Au-dessous d'elle viennent:

Mademoiselle de Dreux, sa fille[290], que le Roi et la Reine appellent «nostre tres chiere cousine» comme sa mère, mais qui ne reçoit que 500 francs.

[290] Jeanne d'Artois,—mariée, le 12 juillet 1365, à Simon de Thouars comte de Dreux qui fut tué dans un tournoi le jour de ses noces. Elle demeura veuve, portant le nom de Mademoiselle de Dreux, dame de Saint-Valery (le Père Anselme Histoire généalogique de la Maison de France, t. I, p. 389).

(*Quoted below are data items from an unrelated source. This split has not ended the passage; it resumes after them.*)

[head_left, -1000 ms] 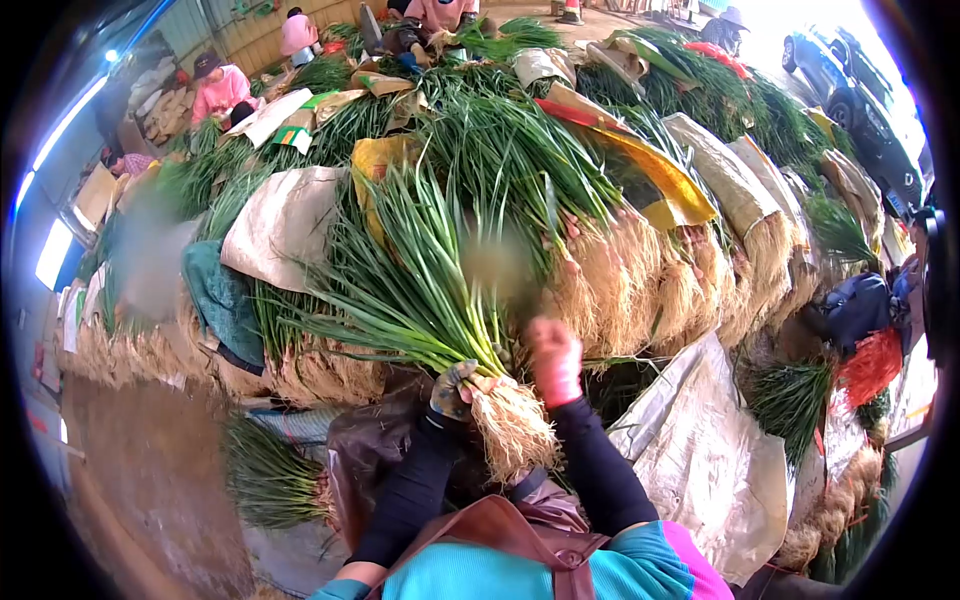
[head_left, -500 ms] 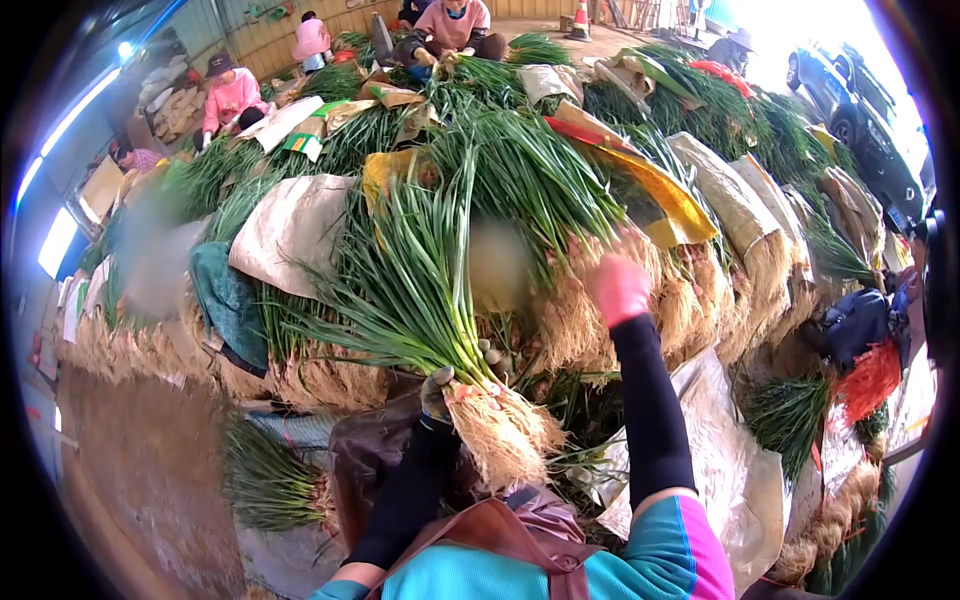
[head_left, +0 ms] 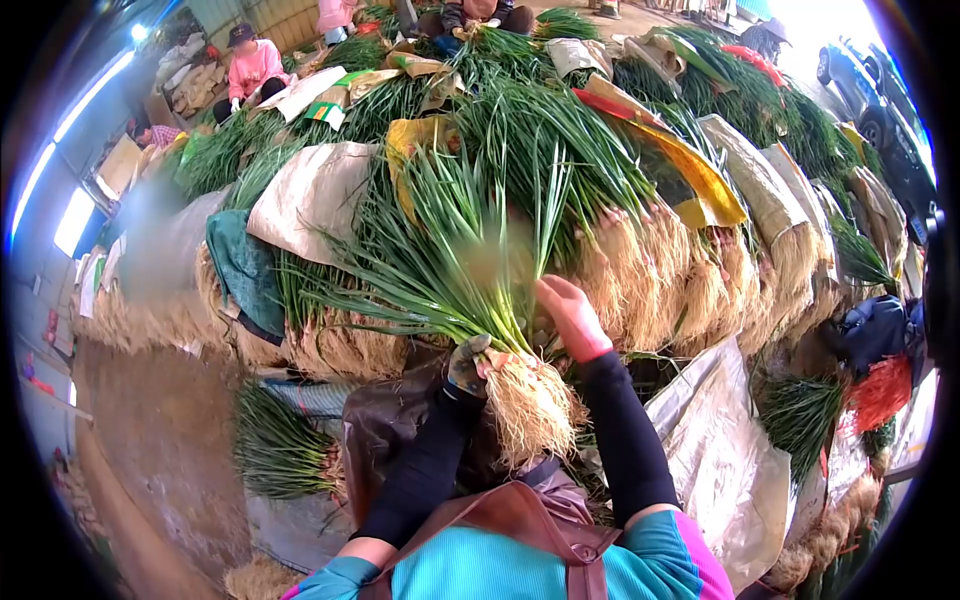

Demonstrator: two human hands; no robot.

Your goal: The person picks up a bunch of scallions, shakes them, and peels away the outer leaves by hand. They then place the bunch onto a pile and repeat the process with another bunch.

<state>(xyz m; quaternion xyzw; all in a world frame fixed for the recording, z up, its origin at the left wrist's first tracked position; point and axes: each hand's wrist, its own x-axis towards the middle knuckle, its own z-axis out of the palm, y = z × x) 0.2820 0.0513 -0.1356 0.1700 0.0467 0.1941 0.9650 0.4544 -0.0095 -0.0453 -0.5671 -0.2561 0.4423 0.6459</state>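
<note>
I see the gloved left hand's grip (head_left: 467, 368) clasping a green-leaved, tan-rooted plant bunch (head_left: 503, 330); the right hand's grip (head_left: 573, 315) I cannot tell.

glare whitens the upper right; blurred smudges, curved black edges.

A head-worn camera looks forward and down over the left hand (head_left: 467, 366) and right hand (head_left: 573, 318), close below, its round-edged wide view reaching a far wall (head_left: 275, 22).
</note>
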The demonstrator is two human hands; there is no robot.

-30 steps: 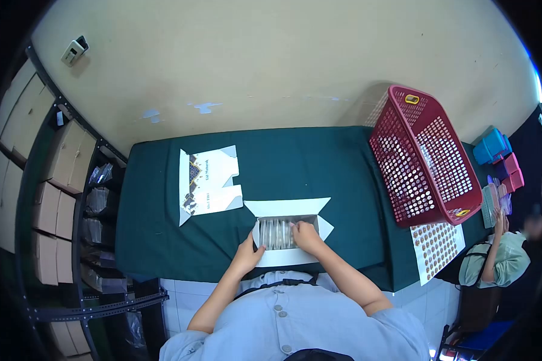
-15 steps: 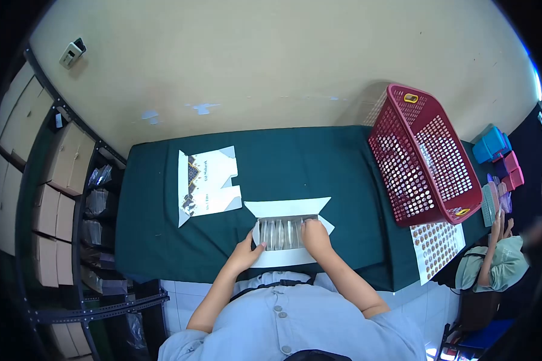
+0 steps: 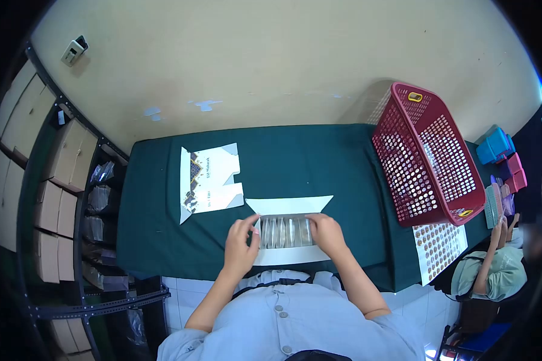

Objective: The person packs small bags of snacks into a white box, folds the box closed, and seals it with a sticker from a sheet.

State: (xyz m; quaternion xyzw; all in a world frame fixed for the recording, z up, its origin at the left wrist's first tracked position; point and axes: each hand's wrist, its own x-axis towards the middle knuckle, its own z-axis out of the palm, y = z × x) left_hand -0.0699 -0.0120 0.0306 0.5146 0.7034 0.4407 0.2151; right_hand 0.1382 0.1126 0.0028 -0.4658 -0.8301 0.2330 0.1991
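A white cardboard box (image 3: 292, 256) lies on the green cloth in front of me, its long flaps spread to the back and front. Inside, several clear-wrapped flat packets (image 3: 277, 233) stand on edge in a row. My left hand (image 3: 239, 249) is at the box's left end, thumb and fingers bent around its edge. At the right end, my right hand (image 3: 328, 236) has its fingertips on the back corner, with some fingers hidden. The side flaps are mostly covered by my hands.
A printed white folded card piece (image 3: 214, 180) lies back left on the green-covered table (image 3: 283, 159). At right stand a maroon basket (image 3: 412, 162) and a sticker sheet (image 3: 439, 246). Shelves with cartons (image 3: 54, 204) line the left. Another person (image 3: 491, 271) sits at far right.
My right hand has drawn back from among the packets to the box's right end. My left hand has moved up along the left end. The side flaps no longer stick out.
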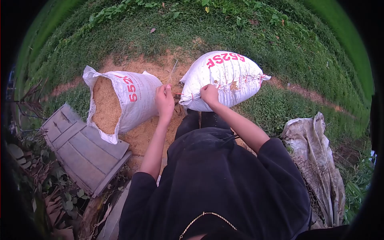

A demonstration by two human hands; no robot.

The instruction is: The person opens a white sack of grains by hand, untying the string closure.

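Closed sack [226, 78] — right hand [209, 95] grips it, left hand [165, 100] pinches string [177, 94]

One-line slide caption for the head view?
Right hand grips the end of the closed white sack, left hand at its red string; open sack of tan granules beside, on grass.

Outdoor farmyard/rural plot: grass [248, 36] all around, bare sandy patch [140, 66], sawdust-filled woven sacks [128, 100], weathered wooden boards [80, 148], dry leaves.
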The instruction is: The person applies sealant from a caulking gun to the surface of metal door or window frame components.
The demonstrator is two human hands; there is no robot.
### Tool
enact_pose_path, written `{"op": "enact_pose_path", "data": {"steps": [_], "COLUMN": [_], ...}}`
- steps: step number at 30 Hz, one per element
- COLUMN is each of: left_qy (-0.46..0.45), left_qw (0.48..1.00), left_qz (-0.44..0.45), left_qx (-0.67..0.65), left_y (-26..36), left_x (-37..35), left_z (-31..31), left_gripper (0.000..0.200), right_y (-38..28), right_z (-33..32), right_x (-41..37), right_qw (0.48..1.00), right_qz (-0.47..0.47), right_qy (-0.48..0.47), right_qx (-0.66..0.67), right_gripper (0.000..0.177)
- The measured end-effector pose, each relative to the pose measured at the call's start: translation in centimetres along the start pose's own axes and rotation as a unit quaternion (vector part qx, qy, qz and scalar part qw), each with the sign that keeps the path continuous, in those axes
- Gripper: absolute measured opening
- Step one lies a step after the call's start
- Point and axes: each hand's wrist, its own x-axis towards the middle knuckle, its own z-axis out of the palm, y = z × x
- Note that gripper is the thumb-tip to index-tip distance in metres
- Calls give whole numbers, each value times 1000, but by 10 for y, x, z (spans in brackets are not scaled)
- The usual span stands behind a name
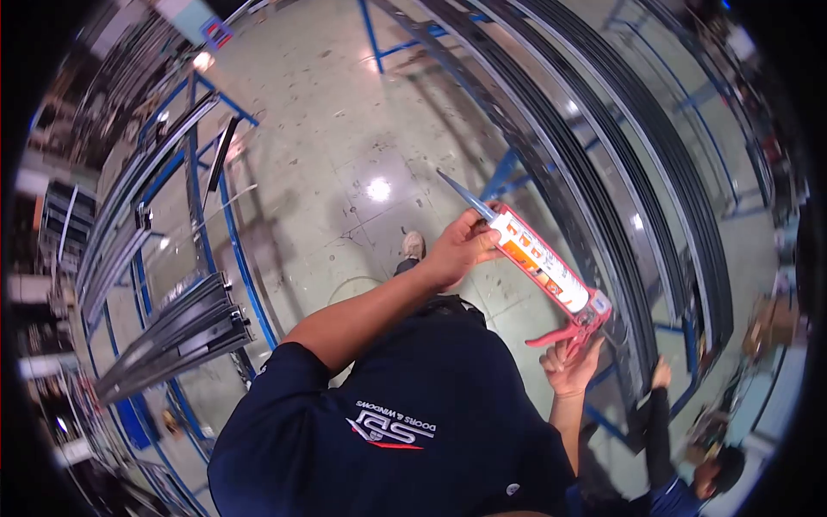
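A red caulking gun loaded with a white and orange sealant cartridge is held in front of my body, its long grey nozzle pointing up and to the left. My left hand is wrapped around the front end, near the base of the nozzle. At the rear, the fingers of my right hand are closed around the handle and trigger. Just right of the gun run long dark metal profiles; the nozzle tip is apart from them, over the floor.
Blue stands carry the profiles on the right. At lower right, a co-worker's hand touches the end of the profiles. On the left, blue racks hold more dark profiles. Grey floor lies between the two sides.
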Motion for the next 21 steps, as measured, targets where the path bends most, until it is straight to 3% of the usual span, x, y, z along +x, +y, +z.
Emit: {"op": "enact_pose_path", "data": {"steps": [3, 6, 8, 11, 14, 18, 21], "left_qy": [15, 54, 73, 64, 135, 256, 305], "left_qw": [1000, 998, 996, 989, 976, 950, 947], "left_qz": [20, 18, 21, 54, 78, 98, 99], "left_qx": [-13, -4, -48, -122, -152, -149, -19], "left_y": [21, 55, 91, 135, 175, 206, 190], "left_x": [36, 75, 94, 132, 150, 163, 169], "left_z": [-37, -79, -106, -147, -170, -223, -288], "left_gripper": [42, 42, 45, 43, 41, 43, 53], "right_y": [-10, 4, 22, 13, 14, 20, 17], "right_z": [8, 43, 95, 133, 201, 268, 277], "right_x": [57, 123, 160, 228, 275, 350, 430], "right_qw": [992, 988, 989, 982, 964, 956, 921], "right_qz": [110, 76, -19, 35, 57, 134, 207], "right_qy": [-34, -52, 66, -34, -75, -139, -162], "right_qx": [-43, -122, -127, -184, -247, -223, -288], "right_gripper": [64, 55, 55, 55, 54, 48, 43]}}
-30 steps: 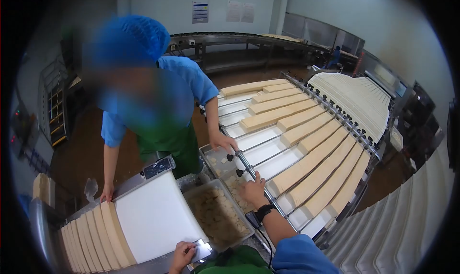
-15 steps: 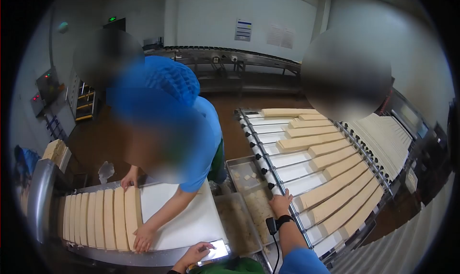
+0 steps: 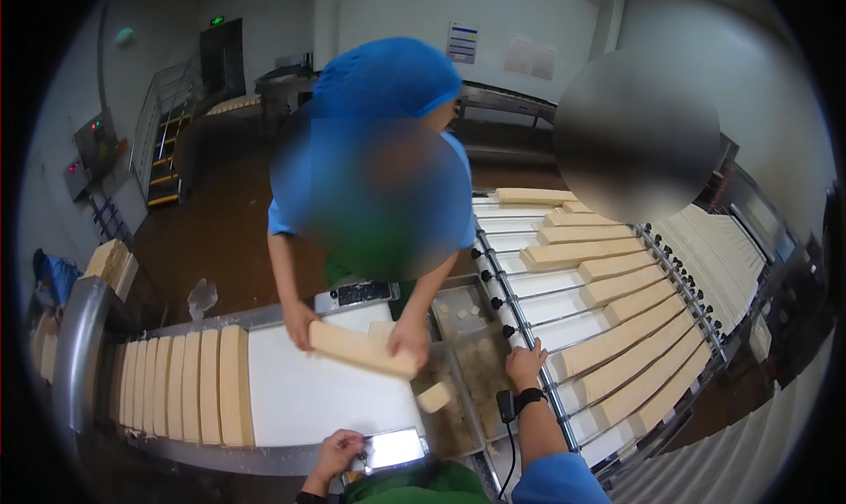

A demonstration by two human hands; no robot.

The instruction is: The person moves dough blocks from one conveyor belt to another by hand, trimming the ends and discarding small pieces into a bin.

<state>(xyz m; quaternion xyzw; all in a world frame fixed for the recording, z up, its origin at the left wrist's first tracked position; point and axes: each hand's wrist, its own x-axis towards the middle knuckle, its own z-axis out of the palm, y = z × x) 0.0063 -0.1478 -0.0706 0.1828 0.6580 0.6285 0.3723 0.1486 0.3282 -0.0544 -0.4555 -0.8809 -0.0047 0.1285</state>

Quatre «chambellannes[291]»: Marie de Savoisy[292], dame de Seignelay[293], femme du grand maître de l'Hôtel, qui touche 400 francs; Catherine l'Allemande, veuve de Michel de Campremy, remariée au sire de Hainceville; Madame de Norroy et Madame de Malicorne[294] qui se partagent une somme de 600 francs.

[291] Arch. Nat. KK 20, fº 116 rº.

[292] Marie de Duisy, fille de Philippe de Duisy, maître d'hôtel du Dauphin Charles (Charles V). Cf. le Père Anselme..., t. VIII, p. 551.

[293] Seignelay, ch.-l. de cant., arr. d'Auxerre, dép. de l'Yonne.

[294] Isabeau le Bouteillier de Senlis, fille d'Adam le Bouteillier de Senlis, seigneur de Noisy, avait épousé Gaucher de Châtillon, seigneur de Malicorne (le Père Anselme..., t. VI, p. 264.)